Hem yeni Türkiye’den bahsedeceksiniz, hem eskiye dönüp ikide bir Osmanlı diyeceksiniz. Bu nasıl bir çelişkidir.

 

Peki nedir bu Osmanlı?

Osmanlı 100 yıl önce Mondros antlaşması ile bitkisel hayata girmiş ve 1 Kasım 1922 yılında da 623 yıllık Osmanlı saltanatı fiilen sona ermiştir. Osmanlının çöküşü ile ilgili ciltler dolusu kitaplar yazılabilir. Yazılmıştır da. Ama özetleyecek olursak Osmanlı büyük başarılar ve zaferler ile geçen dört yüz yılın ardından, Sanayi devrimi ile başlayan gelişmelerden, bilimden, ilimden ve en önemlisi halkından uzak kalarak yozlaşmış ve çökmüştür.

 

Her ne kadar 15. yüzyıldan itibaren Avrupa'da Rönesans’ın ilk dönemlerinde Fatih, Yavuz ve Kanuni ile Osmanlı çağa ayak uydursa da ilerleyen zamanlarda gelen padişahların hiçbiri onların ayarında olamamıştır.

 

Ve son iki yüzyılda Abdulhamit hanı ayrı tutarsak ki Osmanlı için sonun başlangıcı asıl Abdülhamit hanın bazı şer odaklar tarafından tahttan uzaklaştırılması olmuştur. Abdülhamit han tahtta kalsaydı Osmanlının son yıllarında düştüğü rezil durumlara maruz kalmayabilirdi.

 

Bir parantez de hıyanet ve gaflet içinde olan ‘İttihat ve terakki’ denen mason örgüte açmak lazım. Osmanlıya son darbeyi indiren de bunlar olmuştur.
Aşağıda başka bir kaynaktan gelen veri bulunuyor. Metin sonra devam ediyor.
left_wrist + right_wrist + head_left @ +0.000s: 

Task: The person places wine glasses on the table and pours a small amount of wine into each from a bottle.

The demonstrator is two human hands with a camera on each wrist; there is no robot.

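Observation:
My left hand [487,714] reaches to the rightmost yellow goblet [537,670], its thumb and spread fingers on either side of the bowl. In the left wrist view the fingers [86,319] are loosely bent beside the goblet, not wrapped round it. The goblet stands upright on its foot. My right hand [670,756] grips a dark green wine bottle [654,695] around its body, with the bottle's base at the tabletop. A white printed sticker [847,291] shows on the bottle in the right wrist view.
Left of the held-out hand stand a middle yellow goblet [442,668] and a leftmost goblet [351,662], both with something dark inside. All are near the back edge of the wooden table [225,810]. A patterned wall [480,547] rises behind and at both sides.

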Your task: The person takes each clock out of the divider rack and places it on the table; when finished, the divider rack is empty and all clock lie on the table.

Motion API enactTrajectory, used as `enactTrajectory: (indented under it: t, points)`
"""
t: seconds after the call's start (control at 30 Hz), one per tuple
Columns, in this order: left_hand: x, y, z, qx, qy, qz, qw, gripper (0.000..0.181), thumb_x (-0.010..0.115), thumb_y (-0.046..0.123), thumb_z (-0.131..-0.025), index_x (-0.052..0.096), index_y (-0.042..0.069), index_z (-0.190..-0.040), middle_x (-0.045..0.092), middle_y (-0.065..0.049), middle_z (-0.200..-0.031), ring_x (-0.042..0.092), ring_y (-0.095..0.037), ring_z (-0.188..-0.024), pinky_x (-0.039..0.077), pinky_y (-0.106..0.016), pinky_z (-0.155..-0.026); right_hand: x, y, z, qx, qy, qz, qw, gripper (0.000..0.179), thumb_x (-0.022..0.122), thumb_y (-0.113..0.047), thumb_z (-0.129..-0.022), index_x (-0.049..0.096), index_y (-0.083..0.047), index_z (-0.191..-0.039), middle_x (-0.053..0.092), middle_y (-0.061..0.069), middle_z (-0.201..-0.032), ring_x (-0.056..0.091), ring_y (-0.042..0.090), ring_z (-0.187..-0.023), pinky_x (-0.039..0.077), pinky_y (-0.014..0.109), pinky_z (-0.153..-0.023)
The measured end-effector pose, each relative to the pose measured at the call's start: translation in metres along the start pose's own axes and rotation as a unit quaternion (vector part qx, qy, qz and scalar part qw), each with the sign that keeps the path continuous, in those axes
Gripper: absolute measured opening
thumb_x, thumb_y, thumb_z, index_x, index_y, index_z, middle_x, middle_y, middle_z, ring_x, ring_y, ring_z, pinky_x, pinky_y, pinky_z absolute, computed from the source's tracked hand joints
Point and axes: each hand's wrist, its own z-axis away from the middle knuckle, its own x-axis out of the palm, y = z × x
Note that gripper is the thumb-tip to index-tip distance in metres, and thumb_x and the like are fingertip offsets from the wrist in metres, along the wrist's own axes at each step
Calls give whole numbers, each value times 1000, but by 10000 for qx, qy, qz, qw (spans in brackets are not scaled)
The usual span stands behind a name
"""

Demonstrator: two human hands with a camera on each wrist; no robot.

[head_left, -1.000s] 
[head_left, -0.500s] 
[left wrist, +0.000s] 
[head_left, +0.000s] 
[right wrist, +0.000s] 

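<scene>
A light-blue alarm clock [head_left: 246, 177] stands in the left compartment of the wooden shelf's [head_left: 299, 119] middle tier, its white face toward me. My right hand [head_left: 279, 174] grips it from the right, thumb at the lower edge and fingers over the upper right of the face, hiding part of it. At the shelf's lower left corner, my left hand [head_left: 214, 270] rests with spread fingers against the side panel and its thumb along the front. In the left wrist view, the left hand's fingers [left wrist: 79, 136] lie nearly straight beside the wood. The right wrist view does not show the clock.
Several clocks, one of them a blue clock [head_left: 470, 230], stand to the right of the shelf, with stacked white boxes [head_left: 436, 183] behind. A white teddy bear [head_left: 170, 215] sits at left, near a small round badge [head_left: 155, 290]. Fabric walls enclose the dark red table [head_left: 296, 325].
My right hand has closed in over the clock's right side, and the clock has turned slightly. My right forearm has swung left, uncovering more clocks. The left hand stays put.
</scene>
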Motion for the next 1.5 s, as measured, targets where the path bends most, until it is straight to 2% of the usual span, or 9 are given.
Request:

Sonuç olarak Osmanlı saltanatı yüz yıl önce şanlı tarihimize yakışmayan şekilde, üstelik işgal edilerek son bulmuştur.

Ve bu gün birileri kalkacak Devletimizi yok olma eşiğine getiren bu gerici zihniyete ve yönetim tarzına özlem duyacak ve diğer taraftan da yeni Türkiye’den bahsedecek.

Günümüzün gelişmiş ülkelerine baktığımızda hangisi geçmişine özlem duyarak veya geçmiş yönetim tarzını örnek alarak ilerlemiş.

Osmanlıya özlemin Hilafet ile ilgili dini boyutu da var ki bu da çok ayrı ve ayrıca ele alınması gereken bir konu.

Nihayetinde Osmanlı sevapları ve günahları ile yaşanmış ve geri gelmemek üzere bitmiştir. Oradan alacaklarımızı alıp, içlerinden gurur duyacak atalarımız ile gurur duyup yolumuza devam etmeliyiz.